BOOKS « In Which Aram Saroyan Turns The Emphasis Inward »
Thursday, September 23, 2010 at 11:18AM
A Conversation with Aram Saroyan
by YVONNE GEORGINA PUIG

I grew up the son of a famous writer, grew up in his shadow in a general sense, except for two fortuitous graces ... the first, that astrologically speaking I had many planets in Leo and so I was absurdly full of confidence, when I wasn't struck numb with my own incapacities. And the other, and perhaps the decisive factor, was that I had the honor of being a member of the generation that came of age in the sixties.
The Los Angeles-based writer Aram Saroyan has recently released a collection of his prose entitled Door to the River: Essays and Reviews from the 1960s into the Digital Age. Son of William Saroyan, the publication of his Complete Minimal Poems was a 2007 sensation. In the following interview, we discuss his career as prose writer and poet, his writing process and the reverberations from 9/11.
YVONNE GEORGINA PUIG: What was your reaction to seeing so much of your work, spanning five decades, in one book? Did you have the urge to go back and edit some of your older work?
ARAM SAROYAN: I worked on Door to the River for years, putting things in and taking them out and making changes in the writing. And then when Susan Barba, the editor at Black Sparrow/Godine, accepted the book, she had some very good ideas, including cuts. As a follow up I sent her the political pieces and was really happy that she liked them because none of them had been published until now.
Your post-911 essays, "After Tuesday" and "After Two Weeks" are eerily prescient. What is your perspective on the Afghan War today?
That’s the one aspect of the Obama government that worried me right away. I admire him very much but I felt this militarist inclination in the administration that surprised me. It’s astonishing how much he’s accomplished, but I don’t believe in the wars.
There’s a great essay in this collection about Charles Bukowski and the style-over-substance aspect of his work, i.e. the drunken poet alone in his room with his typewriter. I love the suggestion that a writer doesn’t have to be alone, that it’s okay, even beneficial, for writers to go out in the world. Why does this notion persist that writers must necessarily be, as you say, “beleaguered?” How necessary is it to "be among" people in order to write successfully about and for them?
It may come down to temperament. Emily Dickinson managed to be a very great poet and lived her whole life at her parents address in Amherst. But then there’s Walt Whitman or Allen Ginsberg, who were generally up for everything and everybody. Gary Snyder is another wonderful poet of the larger world. And of course Bukowski had relationships and was happily married in his later years. I guess I was reacting to the Bukowski cult more than to Bukowski himself.
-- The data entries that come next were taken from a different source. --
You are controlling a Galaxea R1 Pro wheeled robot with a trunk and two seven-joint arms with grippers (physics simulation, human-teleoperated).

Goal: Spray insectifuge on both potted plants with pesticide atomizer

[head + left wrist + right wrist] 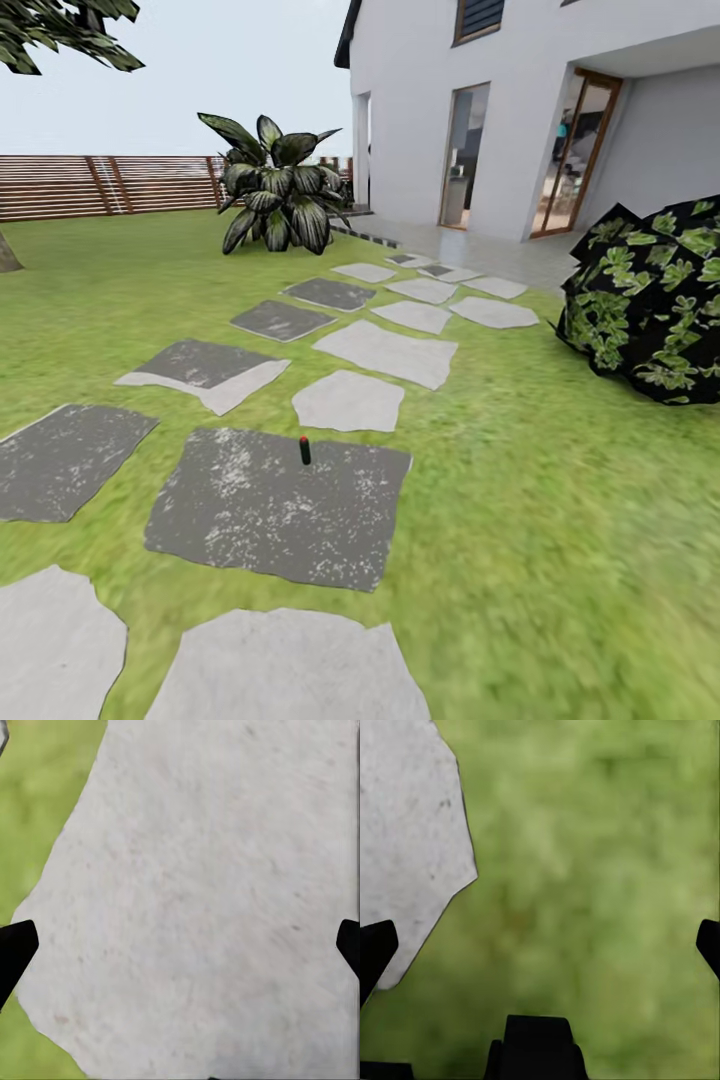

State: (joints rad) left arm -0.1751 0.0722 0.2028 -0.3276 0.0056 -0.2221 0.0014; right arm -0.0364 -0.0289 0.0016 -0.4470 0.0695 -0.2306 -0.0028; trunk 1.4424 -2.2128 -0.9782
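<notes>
The pesticide atomizer (305, 450) is seen standing upright on a dark grey paving slab (260, 510), near the far edge of that slab, in the middle of the head view. It is small and slim, with a dark green body and a reddish top. It is not yet picked up, so the whole task is judged to be still open: the grasp, the carrying and the spraying of both plants are all left to do. The two small potted plants cannot be made out for certain in these pictures; a large leafy plant (275, 190) is seen far away near the wooden fence (100, 185), and a dark bush (650, 300) is seen at the right, before the house (520, 110).

The left pincer (180, 945) is held above a pale stone slab (202, 900), and its fingertips are seen wide apart at the two sides of the left wrist view, with nothing between them. The right pincer (540, 945) is held above the grass (600, 870), beside the edge of a pale slab (405, 847); its fingertips are also wide apart and empty.

Open room is judged to be plentiful. The lawn and the slabs between the robot and the atomizer are flat, and nothing stands near the atomizer, so it can be approached from any side. Only the bush at the right is to be kept away from.
</notes>
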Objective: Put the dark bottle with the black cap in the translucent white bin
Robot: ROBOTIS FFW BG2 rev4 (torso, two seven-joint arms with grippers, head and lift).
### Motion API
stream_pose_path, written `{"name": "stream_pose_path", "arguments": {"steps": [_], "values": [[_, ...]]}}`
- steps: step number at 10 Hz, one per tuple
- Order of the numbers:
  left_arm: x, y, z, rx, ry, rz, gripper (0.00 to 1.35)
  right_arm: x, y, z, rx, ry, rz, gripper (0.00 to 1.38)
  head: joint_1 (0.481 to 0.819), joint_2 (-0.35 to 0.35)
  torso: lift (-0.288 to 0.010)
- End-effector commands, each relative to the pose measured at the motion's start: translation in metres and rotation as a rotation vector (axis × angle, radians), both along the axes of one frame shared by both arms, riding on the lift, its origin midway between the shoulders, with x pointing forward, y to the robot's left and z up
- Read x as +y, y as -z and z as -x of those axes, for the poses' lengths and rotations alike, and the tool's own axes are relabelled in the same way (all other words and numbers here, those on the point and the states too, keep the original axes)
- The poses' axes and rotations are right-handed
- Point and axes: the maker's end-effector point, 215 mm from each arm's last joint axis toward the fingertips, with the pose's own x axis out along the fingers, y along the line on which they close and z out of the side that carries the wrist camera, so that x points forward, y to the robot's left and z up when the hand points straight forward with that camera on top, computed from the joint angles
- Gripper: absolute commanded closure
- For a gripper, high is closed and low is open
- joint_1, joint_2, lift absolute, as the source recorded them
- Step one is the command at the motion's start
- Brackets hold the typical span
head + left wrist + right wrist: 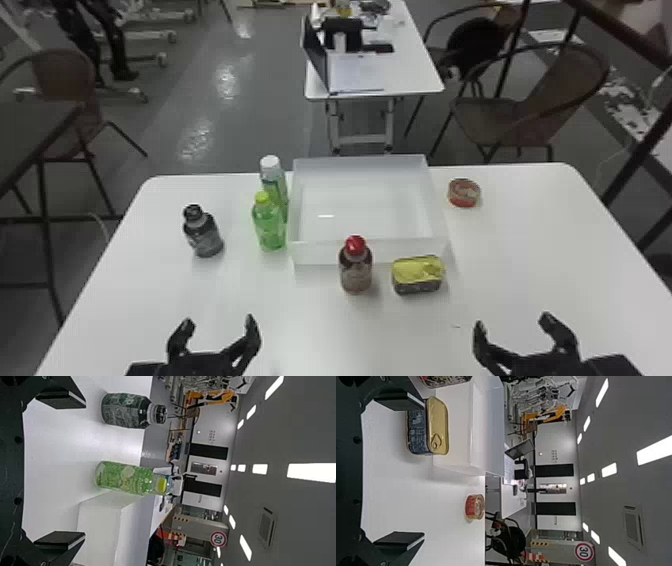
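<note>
The dark bottle (204,237) stands upright at the table's (135,295) left, apart from the bin (315,253). The left gripper (219,325) and right gripper (512,325) are at the near side, fingers spread wide.

One high view, two low
</note>
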Motion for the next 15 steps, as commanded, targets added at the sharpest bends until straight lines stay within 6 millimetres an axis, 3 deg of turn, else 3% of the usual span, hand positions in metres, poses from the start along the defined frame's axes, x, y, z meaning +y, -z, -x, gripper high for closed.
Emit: {"name": "stream_pose_path", "arguments": {"steps": [1, 6, 8, 11, 15], "values": [[0.000, 0.000, 0.000, -0.002, 0.000, 0.003, 0.14, 0.001, 0.000, 0.000, 0.000, 0.001, -0.005, 0.14, 0.695, 0.076, -0.034], [-0.004, 0.005, -0.003, 0.006, 0.005, 0.009, 0.14, 0.001, 0.002, 0.001, 0.004, 0.003, -0.013, 0.14, 0.695, 0.074, -0.034], [-0.003, 0.014, -0.016, 0.025, 0.013, 0.005, 0.13, 0.001, 0.002, 0.001, 0.004, 0.004, -0.016, 0.14, 0.695, 0.070, -0.034], [0.010, 0.029, -0.056, 0.050, 0.048, -0.020, 0.13, 0.005, 0.002, -0.001, 0.004, -0.002, -0.024, 0.14, 0.695, 0.072, -0.034], [0.052, 0.048, -0.107, 0.124, 0.053, -0.114, 0.13, 0.013, 0.006, 0.000, 0.013, -0.027, -0.036, 0.14, 0.695, 0.118, -0.034]]}}
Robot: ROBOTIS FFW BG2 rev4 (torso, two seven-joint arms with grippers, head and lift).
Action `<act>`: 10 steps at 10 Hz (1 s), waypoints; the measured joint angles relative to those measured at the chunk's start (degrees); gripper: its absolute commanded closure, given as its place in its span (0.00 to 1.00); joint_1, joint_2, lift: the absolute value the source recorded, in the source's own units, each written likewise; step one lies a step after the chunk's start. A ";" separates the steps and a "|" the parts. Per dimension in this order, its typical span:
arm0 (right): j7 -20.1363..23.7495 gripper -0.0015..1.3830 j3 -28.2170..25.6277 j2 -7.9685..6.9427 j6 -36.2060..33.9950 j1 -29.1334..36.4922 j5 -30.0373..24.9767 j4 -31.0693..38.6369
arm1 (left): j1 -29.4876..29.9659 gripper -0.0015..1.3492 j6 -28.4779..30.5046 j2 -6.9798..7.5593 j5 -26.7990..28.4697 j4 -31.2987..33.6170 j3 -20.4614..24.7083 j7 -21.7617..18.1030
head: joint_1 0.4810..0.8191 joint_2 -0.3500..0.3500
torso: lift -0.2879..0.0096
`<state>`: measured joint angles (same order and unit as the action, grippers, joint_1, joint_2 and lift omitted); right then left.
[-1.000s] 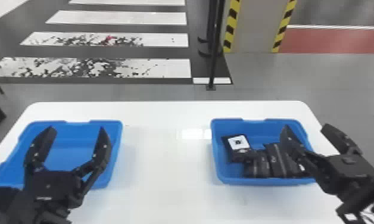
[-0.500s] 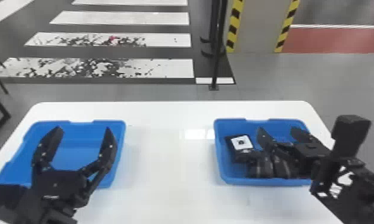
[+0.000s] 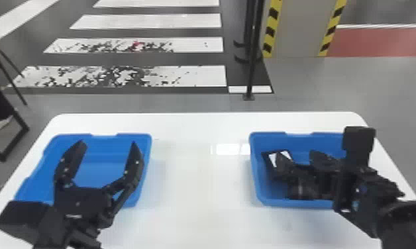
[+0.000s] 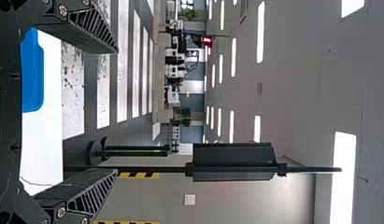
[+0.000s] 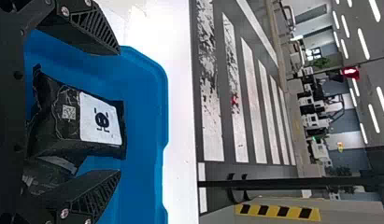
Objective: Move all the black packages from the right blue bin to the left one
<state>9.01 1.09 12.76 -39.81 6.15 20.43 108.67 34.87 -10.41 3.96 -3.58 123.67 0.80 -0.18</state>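
Right gripper (image 3: 296, 157) spread, inside right blue bin's (image 3: 256, 172) rim, near black package (image 5: 68, 133)

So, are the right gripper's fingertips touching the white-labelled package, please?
Apart: the right wrist view shows blue bin between the package and both fingertips of the right gripper.

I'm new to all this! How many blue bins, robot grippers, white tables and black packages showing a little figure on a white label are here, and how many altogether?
Blue bins: 2, left bin and right bin
Grippers: 2, left gripper and right gripper
White table: 1
Black package with figure label: 1
Total: 6
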 measured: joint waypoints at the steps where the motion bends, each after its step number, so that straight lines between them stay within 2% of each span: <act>1: -0.04 0.09 1.13 0.18 -1.27 -1.46 -0.38 -1.56 | 0.00 0.10 0.00 0.06 -0.06 -0.09 -0.03 -0.06 | 0.63 0.57 | 0.52; 5: -0.50 0.10 3.38 0.84 -2.61 -5.95 -0.93 -7.84 | -0.17 0.10 0.12 0.28 -0.08 -0.41 -0.24 -0.37 | 0.63 0.57 | 0.52; 8: -0.49 0.23 3.69 0.95 -4.31 -6.56 -0.87 -8.39 | -0.35 0.10 -0.47 0.34 0.86 -0.43 -0.09 -0.40 | 0.63 0.57 | 0.52; 10: -0.63 0.24 3.71 1.03 -6.45 -6.59 -1.10 -8.47 | -0.67 0.10 -1.90 0.41 3.43 -0.43 -0.16 -0.39 | 0.63 0.56 | 0.52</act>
<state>8.38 4.80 13.79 -46.26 -0.43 19.33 100.19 34.20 -12.31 4.37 -0.15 123.24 0.63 -0.56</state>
Do you think it takes young writers some time to understand that? That writing is not a persona, but a daily commitment, that it's work?
Everybody's a little different I think. At the beginning I really didn’t know where writing might lead me but I was attracted to certain kinds of writing and I would try to do something that resembled that writing. So I think you can begin with certain examples that you like or that engage or intrigue you in certain ways, and that might get you started, those initial influences may get you into the game. And later on it may turn out you’re more intrigued by other writers, but those first writers open the door and then you’re writing.
photo by Steven Keylon
Thinking about this idea, my favorite essay in here is the wonderful "Occupation: Writer." In your forties, circumstances required you to set writing aside and take up a job in a cubicle, which eventually led to a sort of personal writing renaissance. Do you think all writers would benefit from entering the world of the working? Your writing has such a genuine, optimistic quality. Can you attribute this in part to your choice not to write in isolation?
I’ve never been able to go into my room and write for the morning, then break for lunch, and then write again that afternoon. And I know there are many good writers who do. But that’s never been the way I work — or only very briefly when I wrote Last Rites in a kind of white heat in about three weeks when my dad was dying, but that was a special case and it never happened again. And at a certain point, as you say, things conspired to send me back into the 9 to 5 workplace and I think it refreshed me as a writer. Some other readers of the book have mentioned an optimistic feeling in it, including my friend Don Share at Poetry magazine, and it surprised me because I didn’t have any sense of that being there.
Will you share how you work? Do you have a working ritual?
It changes, depending on what I'm working on, but these days I usually do a first draft in hand in one of those lined school notebooks that you can buy at Staples. It’s a pretty messy draft because I’ll think of something when I reread it and put it over on the side or delete something — and usually I don't write much more than a single page at a time and the books I get are wide-lined so it's not a lot. And then when I’ve done let’s say four or five of those pages, I start to want to type it up so that I don’t have to decipher the hodge-podge into something coherent every time I read it through, and that’s when I type it onto a Word file. Then every time I read the file I'll change something, and if it’s a longer piece I continue to write it, usually in the notebook in hand before I type it.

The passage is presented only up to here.